Portoclom - Fische auf Tischen
Später sitze ich an einem Strand in Portocolom, um mich herum Mallorquiner und Zugezogene. Es gibt eine blauweisse Bude, in der nichts anderes als frischer Fisch auf den Herd kommt. Dazu ein paar Meerestiere. Auf einer Tafel stehen die Gerichte angeschrieben, dahinter Zahlen, manche durchgestrichen. Das zeige die Anzahl der übrigen Portionen an, werde ich aufgeklärt. Bob Marley läuft im Hintergrund, uralte Songs, die niemals ihre Haltbarkeit verlieren. So sieht ein Sonntagnachmittag auf Mallorca aus. Ich vergleiche kurz mit Deutschland. Ich könnte am Main sitzen, vielleicht auch irgendwo oben im Taunus, nach einer Wanderung, in einem deutschen Wirtshaus, bei einer Waffel mit Sahne. Vielleicht. Hier sitze ich wenig später an einem der niedrigen, weissen Tische in einem türkisfarbenen Klappstuhl mit den Füssen im Sand. Vorne am Wasser tollen Hunde herum und mutige Kinder planschen im Wasser. Es hat nicht mehr als 17 Grad zu dieser Jahreszeit. Ich höre Lachen und Geplauder, spanische Wortfetzen, dazwischen mal Deutsch. Dies ist keine Touristenattraktion, ich bezweifle, dass sich überhaupt ein Tourist hierher verirrt. Eine Wohltat nach 14 Tagen im TUI Hotel.
Auf den meisten Tischen steht eine Flasche Weisswein oder Rosado im Eiskühler, hier und da auch ein Cerveza oder ein Apérol Spritz. Drüben bei den Hügeln Serres de Llevant neigt sich die Sonne mehr und mehr, während sie ihre Farbe gemächlich in ein tiefes Gelborange verwandelt. Menschen, Gesichter, Silhouetten, Seelen, Meer und Strand bekommen einen natürlichen Filter, der alle und alles in einem undefinierbaren Glanz erstrahlen lässt. Als wären wir alle eingetaucht in ein Zauberlicht, das entspannt macht und schön und alles Schwere einfach aufsaugt.
Sonnenuntergang auf mallorquinisch
Nach dem Essen blinzle ich träge in die untergehende Sonne hinein. Es gibt nichts zu sagen. Kurz muss ich an Morgen denken, den frühen Flug nach Hause. Wie soll ich all das hier zurücklassen? Den Moment genießen, fällt mir ein, ganz da sein in genau diesem Augenblick. Sage ich das das nicht immer zu meinen Schülern? Ich tue es, bin ganz da.

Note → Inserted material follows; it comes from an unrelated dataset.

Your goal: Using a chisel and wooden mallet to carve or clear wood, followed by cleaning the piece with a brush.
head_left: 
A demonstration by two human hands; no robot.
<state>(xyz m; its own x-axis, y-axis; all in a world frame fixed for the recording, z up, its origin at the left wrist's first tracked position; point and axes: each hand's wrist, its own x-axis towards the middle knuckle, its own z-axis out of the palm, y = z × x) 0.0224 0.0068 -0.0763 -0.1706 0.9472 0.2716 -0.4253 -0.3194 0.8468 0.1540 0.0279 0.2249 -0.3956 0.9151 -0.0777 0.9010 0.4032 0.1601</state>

Später laufe ich hinüber zur anderen Seite der Bucht, über einen kleinen Strand, unter Pinien hindurch, und steige ein paar Steine hinauf, so dass ich über das Meer blicken kann. Weiter hinten liegt die Strandbar, gegenüber Portocolom, davor das blaue Wasser der Bucht und dahinter die Bergkette. Ich sehe die Spitze eines Klosters weit in der Ferne in den Abendhimmel ragen. Beim nächsten Mal fahre ich dorthin, nehme ich mir vor. Ein Boot tuckert schaukelnd vom offenen Meer zurück in den sicheren Hafen. Ich sauge die Abendstimmung auf, atme tief die klare Luft, nehme die Bilder mit, jedes Detail, wie ein Maler, der später eine Landschaft aus der Erinnerung auf die Leinwand bringen will.
Die Liebesgeschichte hat begonnen...
Es ist still jetzt, nur der Wind und das Meer umgeben mich. Ich fühle mich, als würde ich genau hierher gehören. Als wäre ich genau hier genau richtig.
Im Auto auf der Rückfahrt kurbele ich die Scheiben hinunter, wickle mich in meinen Schal und lasse mich vom Wind verwehen. Meine Gedanken bleiben fest. Ich komme wieder, bald. Ohne geht nicht mehr. Die Liebesgeschichte hat begonnen.